Un video promozionale per il No al referendum sulla giustizia, pubblicato sui canali social del Partito Democratico, ha scatenato una polemica che dalla politica è arrivata fino ai vertici dello sport italiano. Al centro della controversia, le immagini di Stefania Constantini e Amos Mosaner, i due azzurri del curling che hanno conquistato la medaglia di bronzo alle Olimpiadi di Milano Cortina e l’oro a Pechino 2022.
Il contenuto, diffuso sui profili social del partito, utilizzava sequenze delle performance olimpiche dei due atleti per promuovere una posizione politica in vista della consultazione referendaria del 22 e 23 marzo. Una scelta comunicativa che ha immediatamente sollevato obiezioni sia dal mondo sportivo che da quello politico, trasformandosi rapidamente in un caso nazionale.

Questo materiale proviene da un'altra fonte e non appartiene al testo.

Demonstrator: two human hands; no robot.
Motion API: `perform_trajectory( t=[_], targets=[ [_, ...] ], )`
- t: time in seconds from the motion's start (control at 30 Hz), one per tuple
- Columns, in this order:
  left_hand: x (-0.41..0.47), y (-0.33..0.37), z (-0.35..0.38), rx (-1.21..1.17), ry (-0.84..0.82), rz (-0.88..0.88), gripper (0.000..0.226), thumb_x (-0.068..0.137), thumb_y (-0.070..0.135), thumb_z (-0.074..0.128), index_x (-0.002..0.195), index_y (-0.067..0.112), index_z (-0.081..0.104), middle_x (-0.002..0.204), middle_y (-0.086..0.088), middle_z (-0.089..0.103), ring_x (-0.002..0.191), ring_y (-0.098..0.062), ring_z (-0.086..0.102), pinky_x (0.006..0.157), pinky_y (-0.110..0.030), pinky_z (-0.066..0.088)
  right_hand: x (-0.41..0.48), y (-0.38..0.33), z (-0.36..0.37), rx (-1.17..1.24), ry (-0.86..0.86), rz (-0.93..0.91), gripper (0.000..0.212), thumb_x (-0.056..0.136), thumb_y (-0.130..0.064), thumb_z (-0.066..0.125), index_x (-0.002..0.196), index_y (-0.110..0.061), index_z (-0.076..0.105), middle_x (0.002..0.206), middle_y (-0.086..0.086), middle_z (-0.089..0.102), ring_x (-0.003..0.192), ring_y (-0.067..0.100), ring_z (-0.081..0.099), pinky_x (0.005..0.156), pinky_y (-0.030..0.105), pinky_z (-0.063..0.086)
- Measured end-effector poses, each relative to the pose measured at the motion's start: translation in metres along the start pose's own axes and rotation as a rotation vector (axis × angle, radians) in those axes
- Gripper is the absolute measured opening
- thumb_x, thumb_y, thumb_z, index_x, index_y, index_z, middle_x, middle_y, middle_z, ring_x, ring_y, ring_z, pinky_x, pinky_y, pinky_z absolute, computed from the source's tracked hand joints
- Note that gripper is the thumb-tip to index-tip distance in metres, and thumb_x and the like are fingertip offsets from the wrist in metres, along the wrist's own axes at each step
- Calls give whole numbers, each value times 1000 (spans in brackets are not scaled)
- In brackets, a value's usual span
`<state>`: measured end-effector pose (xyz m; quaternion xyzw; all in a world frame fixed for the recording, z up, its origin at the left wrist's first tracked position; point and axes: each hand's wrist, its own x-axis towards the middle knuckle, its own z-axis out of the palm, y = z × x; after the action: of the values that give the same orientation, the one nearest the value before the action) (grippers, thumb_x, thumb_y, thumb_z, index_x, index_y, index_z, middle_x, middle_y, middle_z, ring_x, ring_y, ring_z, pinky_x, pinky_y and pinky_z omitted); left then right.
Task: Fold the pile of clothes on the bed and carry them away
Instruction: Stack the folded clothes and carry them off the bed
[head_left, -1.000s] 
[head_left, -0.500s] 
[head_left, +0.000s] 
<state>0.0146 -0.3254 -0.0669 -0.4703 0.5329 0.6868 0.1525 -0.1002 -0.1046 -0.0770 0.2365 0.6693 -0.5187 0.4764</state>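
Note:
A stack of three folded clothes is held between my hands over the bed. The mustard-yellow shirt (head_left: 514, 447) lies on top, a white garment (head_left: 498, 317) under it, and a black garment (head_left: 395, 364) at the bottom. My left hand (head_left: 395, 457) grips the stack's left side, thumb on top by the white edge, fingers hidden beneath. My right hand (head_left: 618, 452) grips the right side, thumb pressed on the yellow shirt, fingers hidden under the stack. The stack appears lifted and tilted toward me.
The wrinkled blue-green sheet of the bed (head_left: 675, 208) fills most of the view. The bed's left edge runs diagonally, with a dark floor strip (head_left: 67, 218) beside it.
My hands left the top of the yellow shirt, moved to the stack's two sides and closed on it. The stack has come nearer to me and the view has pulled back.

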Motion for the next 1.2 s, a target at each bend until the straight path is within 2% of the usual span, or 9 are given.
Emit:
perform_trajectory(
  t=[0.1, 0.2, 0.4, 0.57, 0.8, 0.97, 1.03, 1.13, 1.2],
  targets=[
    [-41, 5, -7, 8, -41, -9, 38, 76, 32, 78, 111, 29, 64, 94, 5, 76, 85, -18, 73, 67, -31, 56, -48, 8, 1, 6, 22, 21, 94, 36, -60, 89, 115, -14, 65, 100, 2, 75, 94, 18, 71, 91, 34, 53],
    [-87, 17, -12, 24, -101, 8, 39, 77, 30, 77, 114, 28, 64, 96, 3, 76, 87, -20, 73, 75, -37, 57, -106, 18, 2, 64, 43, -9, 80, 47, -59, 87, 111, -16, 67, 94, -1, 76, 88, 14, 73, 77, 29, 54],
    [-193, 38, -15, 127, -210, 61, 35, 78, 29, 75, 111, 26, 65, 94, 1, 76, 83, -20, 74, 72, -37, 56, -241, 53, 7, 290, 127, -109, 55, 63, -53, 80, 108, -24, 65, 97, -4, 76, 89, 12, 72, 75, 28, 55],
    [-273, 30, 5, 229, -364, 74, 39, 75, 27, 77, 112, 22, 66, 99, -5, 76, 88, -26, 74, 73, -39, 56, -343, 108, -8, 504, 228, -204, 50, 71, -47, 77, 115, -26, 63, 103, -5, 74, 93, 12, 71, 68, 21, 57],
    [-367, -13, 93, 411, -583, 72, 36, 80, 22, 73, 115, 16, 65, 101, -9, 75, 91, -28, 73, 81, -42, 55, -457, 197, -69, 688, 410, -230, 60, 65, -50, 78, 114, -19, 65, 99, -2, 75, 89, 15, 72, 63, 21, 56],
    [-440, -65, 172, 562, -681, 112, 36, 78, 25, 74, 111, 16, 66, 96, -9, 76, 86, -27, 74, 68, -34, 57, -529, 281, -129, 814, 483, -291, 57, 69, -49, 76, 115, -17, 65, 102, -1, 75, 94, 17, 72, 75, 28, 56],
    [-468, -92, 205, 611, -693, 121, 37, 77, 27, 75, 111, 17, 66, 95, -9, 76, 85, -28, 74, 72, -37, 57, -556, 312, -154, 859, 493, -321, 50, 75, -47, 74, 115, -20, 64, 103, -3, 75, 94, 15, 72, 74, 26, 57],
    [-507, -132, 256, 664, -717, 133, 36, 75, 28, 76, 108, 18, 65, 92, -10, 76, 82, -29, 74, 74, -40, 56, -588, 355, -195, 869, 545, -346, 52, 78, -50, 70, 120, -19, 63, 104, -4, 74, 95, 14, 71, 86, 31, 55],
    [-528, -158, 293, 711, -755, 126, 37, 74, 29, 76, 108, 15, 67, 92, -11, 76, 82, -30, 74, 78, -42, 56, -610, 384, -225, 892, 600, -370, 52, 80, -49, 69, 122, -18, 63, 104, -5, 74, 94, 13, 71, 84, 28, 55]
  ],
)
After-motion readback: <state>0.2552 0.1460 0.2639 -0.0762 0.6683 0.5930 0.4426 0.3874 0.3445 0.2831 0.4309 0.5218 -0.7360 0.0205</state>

La reazione più dura è arrivata da Luciano Buonfiglio, presidente del Coni, che in una dichiarazione all’Ansa non ha nascosto il proprio stupore: “Resto sbalordito che si utilizzino immagini di atleti per promuovere una scelta politica. I nostri atleti sono in gara e sto aspettando per capire se fossero stati coinvolti, ma io resto esterrefatto da una cosa del genere”. Una presa di posizione netta che sottolinea la separazione tra sport e politica, principio cardine del movimento olimpico.
Paolo Barelli, capogruppo di Forza Italia alla Camera, ha definito l’operazione “vergognosa” e “irrispettosa”, sottolineando come l’utilizzo delle immagini di campioni che hanno portato l’Italia a conquistare medaglie olimpiche per veicolare un messaggio di chiara valenza politica rappresenti una strumentalizzazione inaccettabile, soprattutto considerando che gli atleti sono stati coinvolti a loro insaputa.
La svolta è arrivata nella notte, quando Amos Mosaner ha diramato una nota ufficiale chiedendo la rimozione immediata del post. “Non sono stato informato preventivamente dell’utilizzo di tali immagini né ho in alcun modo autorizzato l’associazione della mia performance sportiva a messaggi o iniziative di carattere politico”, ha dichiarato l’atleta, precisando che il suo impegno “è e rimane esclusivamente sportivo, nel rispetto dei valori olimpici”.

La richiesta è stata avanzata anche da Stefania Constantini, completando così la presa di distanza di entrambi i protagonisti delle immagini utilizzate nel video. Una posizione chiara che ha evidenziato come la commistione tra prestazioni sportive e battaglia referendaria fosse stata percepita dagli stessi interessati come inappropriata.
Il Partito Democratico ha risposto con una nota in cui ha spiegato le ragioni della scelta comunicativa e offerto le proprie scuse. “Il post utilizzava l’immagine di un evento sportivo che aveva avuto grande seguito, con un linguaggio comunicativo, quello del meme, che per sua natura funziona grazie alla sua semplicità”, si legge nella dichiarazione ufficiale. Il partito ha precisato che non vi era alcuna intenzione di coinvolgere direttamente gli atleti nella campagna referendaria o di attribuire loro una posizione politica.
Appreso della richiesta avanzata da Mosaner e Constantini, il post è stato rimosso immediatamente. Il Pd ha espresso dispiacere per il fatto che il contenuto si sia prestato a fraintendimenti, riconoscendo implicitamente la delicatezza della questione e l’importanza di rispettare la neutralità degli atleti in competizione.
Il caso ha però generato ulteriori sviluppi. Nicolò Zanon, presidente del Comitato Sì Riforma sul referendum della giustizia, ha annunciato una segnalazione al Garante della privacy contro la trasmissione Report. Secondo il giurista, il servizio sul referendum trasmesso l’8 febbraio sarebbe stato “di una faziosità imbarazzante, zeppo di falsità sui contenuti della riforma” e trasmesso “nel bel mezzo del periodo di par condicio”, in vigore dal 14 gennaio in vista del voto.
La vicenda ha riacceso il dibattito sul confine tra comunicazione politica e rispetto dell’immagine degli atleti, soprattutto durante le competizioni olimpiche. L’episodio solleva interrogativi sulla tutela della privacy degli sportivi e sull’utilizzo delle immagini pubbliche in contesti che esulano dalla loro attività professionale, aprendo una riflessione più ampia sul rapporto tra sport, politica e comunicazione nell’era dei social media.